London erhöht Verteidigungsetat um 15 Milliarden Pfund
Großbritannien will seine Verteidigungsausgaben in den kommenden vier Jahren um 15 Milliarden Pfund erhöhen. Premierminister Keir Starmer kündigte bei der Vorstellung des Defence Investment Plan an, dass insgesamt 298 Milliarden Pfund in die Verteidigung fließen sollen.
Mehr als fünf Milliarden Pfund sind für Drohnen und autonome Waffensysteme vorgesehen.

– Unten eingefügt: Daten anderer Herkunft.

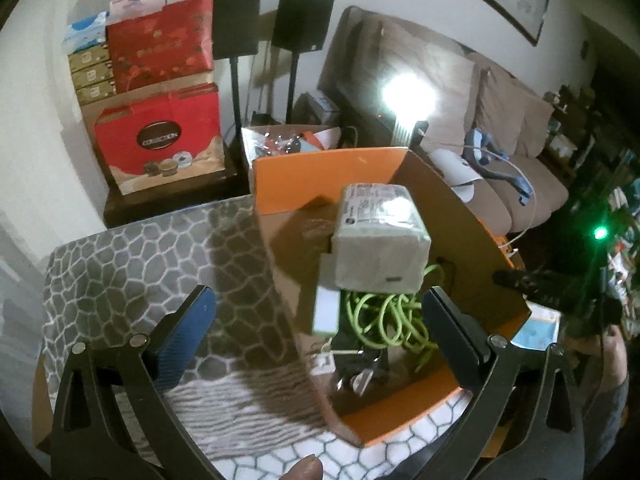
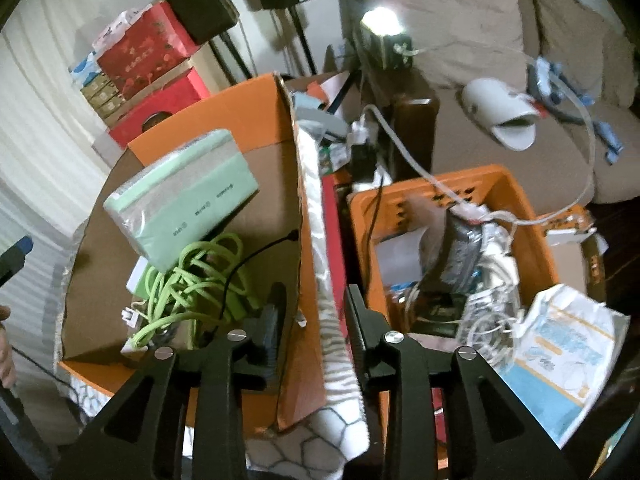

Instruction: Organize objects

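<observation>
An open orange cardboard box (image 1: 280, 168) stands on a grey patterned cloth (image 1: 132, 264). Inside it lie a pale green wrapped device (image 1: 380, 236), a coiled green cable (image 1: 380, 320) and small plugs. My left gripper (image 1: 320, 320) is open and empty, its fingers straddling the box's near left wall. In the right wrist view the same box (image 2: 224, 120) holds the green device (image 2: 184, 196) and the cable (image 2: 192, 276). My right gripper (image 2: 316, 316) is open, its fingers either side of the box's right wall.
An orange plastic crate (image 2: 520, 216) full of cables and packets sits right of the box. Red gift boxes (image 1: 160, 144) are stacked on a dark stand at the back left. A brown sofa (image 1: 500, 128) with a bright lamp (image 1: 408, 96) lies behind. A blue-and-white bag (image 2: 568, 356) lies right.
</observation>
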`<action>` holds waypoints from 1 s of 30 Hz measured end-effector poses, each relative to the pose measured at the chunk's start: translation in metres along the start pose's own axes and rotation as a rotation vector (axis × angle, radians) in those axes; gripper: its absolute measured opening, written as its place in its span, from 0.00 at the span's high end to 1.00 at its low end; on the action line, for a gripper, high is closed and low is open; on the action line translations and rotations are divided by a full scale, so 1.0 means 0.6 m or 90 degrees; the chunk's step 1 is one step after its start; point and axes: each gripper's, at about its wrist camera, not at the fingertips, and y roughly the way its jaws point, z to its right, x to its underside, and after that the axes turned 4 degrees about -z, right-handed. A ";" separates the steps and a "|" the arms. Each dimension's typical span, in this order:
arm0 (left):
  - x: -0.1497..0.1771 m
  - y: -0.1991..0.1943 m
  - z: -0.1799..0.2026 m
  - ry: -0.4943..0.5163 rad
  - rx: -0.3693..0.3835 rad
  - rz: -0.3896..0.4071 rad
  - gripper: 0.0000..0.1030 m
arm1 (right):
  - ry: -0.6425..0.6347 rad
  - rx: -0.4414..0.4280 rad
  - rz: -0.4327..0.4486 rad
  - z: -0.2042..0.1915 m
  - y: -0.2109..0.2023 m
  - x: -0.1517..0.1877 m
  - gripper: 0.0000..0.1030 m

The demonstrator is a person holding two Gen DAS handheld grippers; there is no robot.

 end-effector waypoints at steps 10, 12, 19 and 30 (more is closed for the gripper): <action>0.042 -0.040 -0.028 -0.016 -0.044 0.029 0.00 | -0.065 0.000 0.095 -0.078 -0.094 0.013 0.21; 0.052 -0.047 -0.033 -0.018 -0.057 0.035 0.00 | -0.079 -0.004 0.099 -0.097 -0.099 0.018 0.20; 0.081 -0.069 -0.058 -0.040 -0.084 0.049 0.00 | -0.134 -0.011 0.118 -0.179 -0.108 0.042 0.10; 0.130 -0.109 -0.082 -0.068 -0.156 0.093 0.00 | -0.155 0.019 0.184 -0.263 -0.100 0.095 0.00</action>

Auch eine hybride Marine mit selbststeuernden Schiffen ist geplant. Die Royal Navy soll ihre Einsatzweise in den nächsten Jahren grundlegend umstellen.

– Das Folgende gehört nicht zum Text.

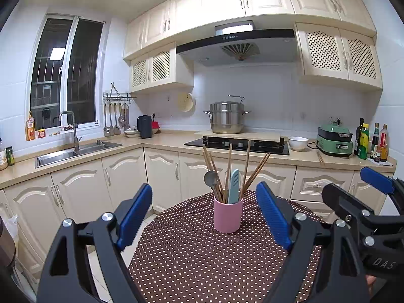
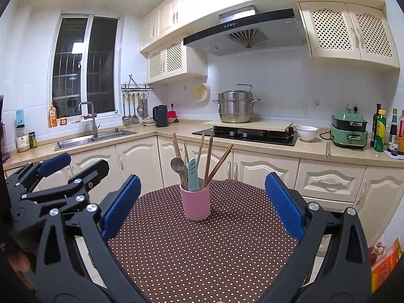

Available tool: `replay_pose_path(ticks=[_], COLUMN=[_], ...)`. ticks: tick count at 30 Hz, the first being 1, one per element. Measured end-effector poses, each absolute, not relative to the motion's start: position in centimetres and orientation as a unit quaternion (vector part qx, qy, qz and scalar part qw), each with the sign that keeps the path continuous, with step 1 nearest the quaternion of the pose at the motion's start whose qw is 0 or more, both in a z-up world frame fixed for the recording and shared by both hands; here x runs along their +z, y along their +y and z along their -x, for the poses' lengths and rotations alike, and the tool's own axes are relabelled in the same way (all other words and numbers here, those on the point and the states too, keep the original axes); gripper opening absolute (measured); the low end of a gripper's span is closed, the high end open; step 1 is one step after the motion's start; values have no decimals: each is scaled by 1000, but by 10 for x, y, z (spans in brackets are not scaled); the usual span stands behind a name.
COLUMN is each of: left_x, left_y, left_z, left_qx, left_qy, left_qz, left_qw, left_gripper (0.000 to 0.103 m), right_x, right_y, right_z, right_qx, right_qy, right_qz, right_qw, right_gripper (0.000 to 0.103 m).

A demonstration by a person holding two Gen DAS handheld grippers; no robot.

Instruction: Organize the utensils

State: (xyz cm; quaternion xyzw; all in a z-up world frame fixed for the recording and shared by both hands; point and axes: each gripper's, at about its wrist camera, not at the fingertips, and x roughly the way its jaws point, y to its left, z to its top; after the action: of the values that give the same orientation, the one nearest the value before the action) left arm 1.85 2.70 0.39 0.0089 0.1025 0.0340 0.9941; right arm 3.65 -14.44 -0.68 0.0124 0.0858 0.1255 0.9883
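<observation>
Your left claw point(image 1: 204, 212) and right claw point(image 2: 202, 202) both stand wide apart and empty, hovering side by side over the near edge of the polka-dot worktop point(image 1: 202, 257). The pink cup point(image 1: 228, 214) sits mid-worktop, already holding chopsticks point(image 1: 255, 173), a spoon point(image 1: 211, 178) and a pale blue utensil point(image 1: 233, 186). The utensils look gathered, so sorting seems finished or not begun; any next reach goes forward. Kitchen cabinets point(image 1: 164, 174) stand beyond.

Small table point(image 1: 192, 260), covered by a brown cloth with white polka dots. One thing stands directly on it: a pink cylindrical holder point(image 1: 228, 214), upright, toward the far side and about midway left to right. The rest of the cloth is bare. The near edge of the table runs out of frame in both views.
</observation>
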Motion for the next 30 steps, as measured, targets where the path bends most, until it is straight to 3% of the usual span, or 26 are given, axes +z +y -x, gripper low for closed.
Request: replay_pose_path(ticks=[30], left_x=[3], left_y=[24], left_z=[-20], left_qx=[37], left_qy=[100], left_qz=[-14], left_qw=[994], left_gripper=[83], right_x=[-11], right_y=[-148], right_z=[-43], right_qx=[129], right_qy=[95], right_qz=[-16], right_qw=[987], right_gripper=[97])
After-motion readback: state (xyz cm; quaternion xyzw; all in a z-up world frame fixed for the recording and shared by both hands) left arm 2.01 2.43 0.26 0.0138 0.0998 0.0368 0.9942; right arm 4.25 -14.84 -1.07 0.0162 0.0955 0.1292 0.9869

Starmer verwies auf die Verpflichtung, künftig 4,2 Prozent des Bruttoinlandsprodukts für die umfassende Sicherheit auszugeben. Dazu zählen auch Energiesektor und kritische Infrastruktur. Zugleich bleibt die Finanzierung nach seinen Angaben schwierig, weil die politischen Spielräume wegen der hohen Staatsverschuldung eng sind. Kritik kam von Opposition und Militärexperten, die die Erhöhung für unzureichend halten. NATO Generalsekretär Mark Rutte begrüßte die Pläne als guten Schritt.